## WHAT YOU NEED TO DO
A word-for-word copy of the records is needed, with every picture left out.

**** DATA FOR PROCESSING

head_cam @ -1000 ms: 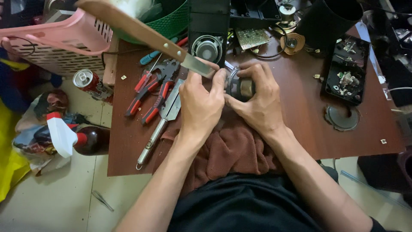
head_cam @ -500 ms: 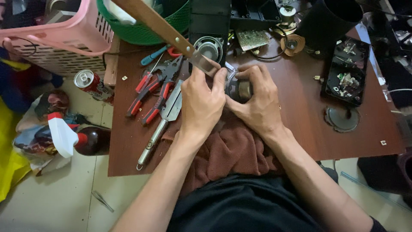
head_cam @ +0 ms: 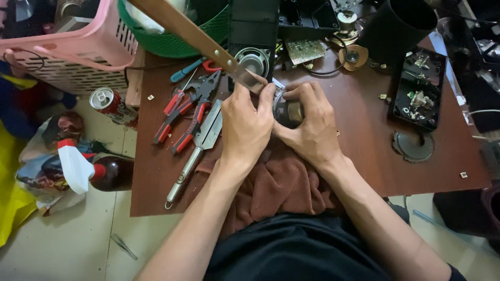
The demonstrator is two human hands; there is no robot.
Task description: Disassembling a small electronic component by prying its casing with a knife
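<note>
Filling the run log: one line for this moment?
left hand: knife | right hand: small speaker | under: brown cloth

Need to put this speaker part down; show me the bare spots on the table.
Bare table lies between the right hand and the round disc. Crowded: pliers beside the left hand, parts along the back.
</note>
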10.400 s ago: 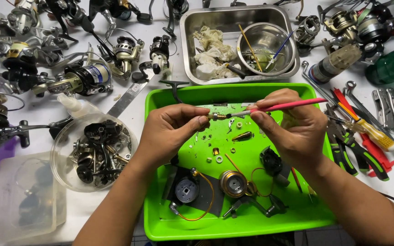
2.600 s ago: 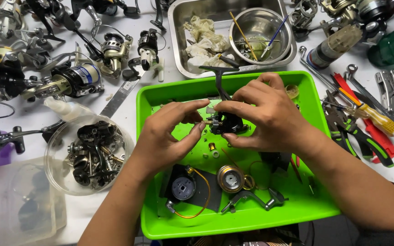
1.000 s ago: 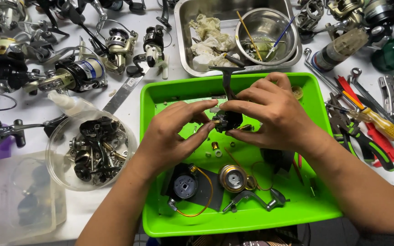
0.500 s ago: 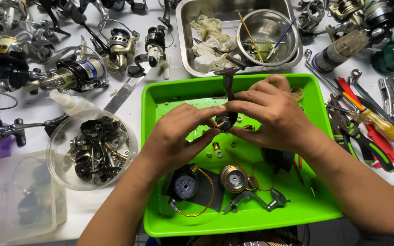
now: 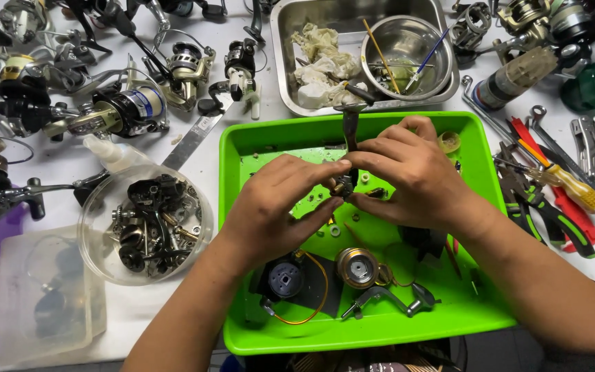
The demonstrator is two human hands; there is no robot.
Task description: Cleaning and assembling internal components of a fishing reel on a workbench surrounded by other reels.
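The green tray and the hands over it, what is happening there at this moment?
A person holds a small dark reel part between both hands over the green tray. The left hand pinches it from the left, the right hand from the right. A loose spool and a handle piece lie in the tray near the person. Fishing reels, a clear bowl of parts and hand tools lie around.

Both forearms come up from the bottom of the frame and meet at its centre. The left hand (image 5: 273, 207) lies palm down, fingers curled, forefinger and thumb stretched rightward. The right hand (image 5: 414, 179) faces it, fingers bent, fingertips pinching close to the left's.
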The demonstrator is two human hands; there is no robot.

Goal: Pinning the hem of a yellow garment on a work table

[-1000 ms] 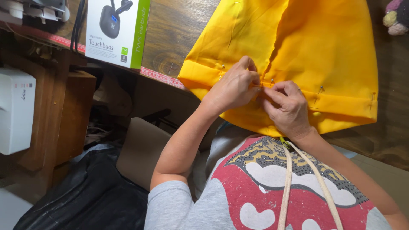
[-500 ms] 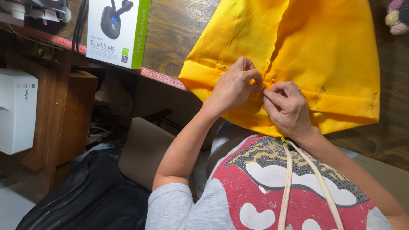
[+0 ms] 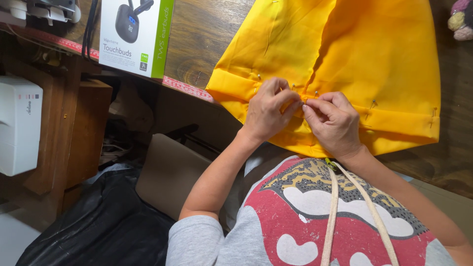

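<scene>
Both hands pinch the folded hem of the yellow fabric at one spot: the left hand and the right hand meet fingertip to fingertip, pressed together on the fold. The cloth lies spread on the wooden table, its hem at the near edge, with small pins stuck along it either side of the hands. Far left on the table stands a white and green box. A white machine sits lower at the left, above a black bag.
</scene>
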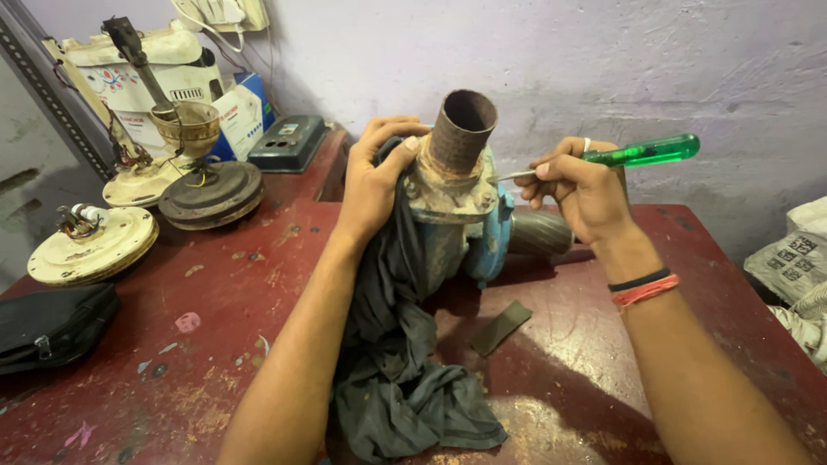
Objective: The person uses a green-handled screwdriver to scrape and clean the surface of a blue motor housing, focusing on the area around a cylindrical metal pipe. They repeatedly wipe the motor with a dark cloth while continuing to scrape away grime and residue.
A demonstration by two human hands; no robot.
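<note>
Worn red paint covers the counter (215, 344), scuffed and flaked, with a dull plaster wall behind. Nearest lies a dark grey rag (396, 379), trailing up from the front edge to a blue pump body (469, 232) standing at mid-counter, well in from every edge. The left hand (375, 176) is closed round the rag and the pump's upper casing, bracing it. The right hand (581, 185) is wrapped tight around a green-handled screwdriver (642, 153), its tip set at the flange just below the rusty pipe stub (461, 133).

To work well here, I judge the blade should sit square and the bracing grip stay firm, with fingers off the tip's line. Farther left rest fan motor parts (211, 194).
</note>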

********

## TASK RESPONSE
head_cam @ -1000 ms: 
head_cam @ -500 ms: 
head_cam @ +0 ms: 
The demonstrator is two human hands; there is no robot.
Task description: Disassembling a small electronic component by prying its casing with a knife
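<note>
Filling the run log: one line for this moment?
left hand: knife | right hand: small speaker | under: brown cloth

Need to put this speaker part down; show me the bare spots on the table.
Bare table lies between the right hand and the round disc. Crowded: pliers beside the left hand, parts along the back.
</note>
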10.400 s ago: 
2.600 s ago: 
1.000 s ago: 
0.500 s ago: 
now: 
The demonstrator is two human hands; there is no robot.
Task description: Cleaning and assembling internal components of a fishing reel on a workbench surrounded by other reels.
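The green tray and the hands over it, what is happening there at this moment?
A person holds a small dark reel part between both hands over the green tray. The left hand pinches it from the left, the right hand from the right. A loose spool and a handle piece lie in the tray near the person. Fishing reels, a clear bowl of parts and hand tools lie around.

Both forearms come up from the bottom of the frame and meet at its centre. The left hand (image 5: 273, 207) lies palm down, fingers curled, forefinger and thumb stretched rightward. The right hand (image 5: 414, 179) faces it, fingers bent, fingertips pinching close to the left's.
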The demonstrator is two human hands; there is no robot.

Goal: Pinning the hem of a yellow garment on a work table

[-1000 ms] 
[-500 ms] 
[+0 ms] 

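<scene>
Both hands pinch the folded hem of the yellow fabric at one spot: the left hand and the right hand meet fingertip to fingertip, pressed together on the fold. The cloth lies spread on the wooden table, its hem at the near edge, with small pins stuck along it either side of the hands. Far left on the table stands a white and green box. A white machine sits lower at the left, above a black bag.
</scene>
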Objective: The person uses a green-handled screwdriver to scrape and clean the surface of a blue motor housing, focusing on the area around a cylindrical metal pipe. They repeatedly wipe the motor with a dark cloth while continuing to scrape away grime and residue.
A demonstration by two human hands; no robot.
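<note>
Worn red paint covers the counter (215, 344), scuffed and flaked, with a dull plaster wall behind. Nearest lies a dark grey rag (396, 379), trailing up from the front edge to a blue pump body (469, 232) standing at mid-counter, well in from every edge. The left hand (375, 176) is closed round the rag and the pump's upper casing, bracing it. The right hand (581, 185) is wrapped tight around a green-handled screwdriver (642, 153), its tip set at the flange just below the rusty pipe stub (461, 133).

To work well here, I judge the blade should sit square and the bracing grip stay firm, with fingers off the tip's line. Farther left rest fan motor parts (211, 194).
</note>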

This output has been written out in full.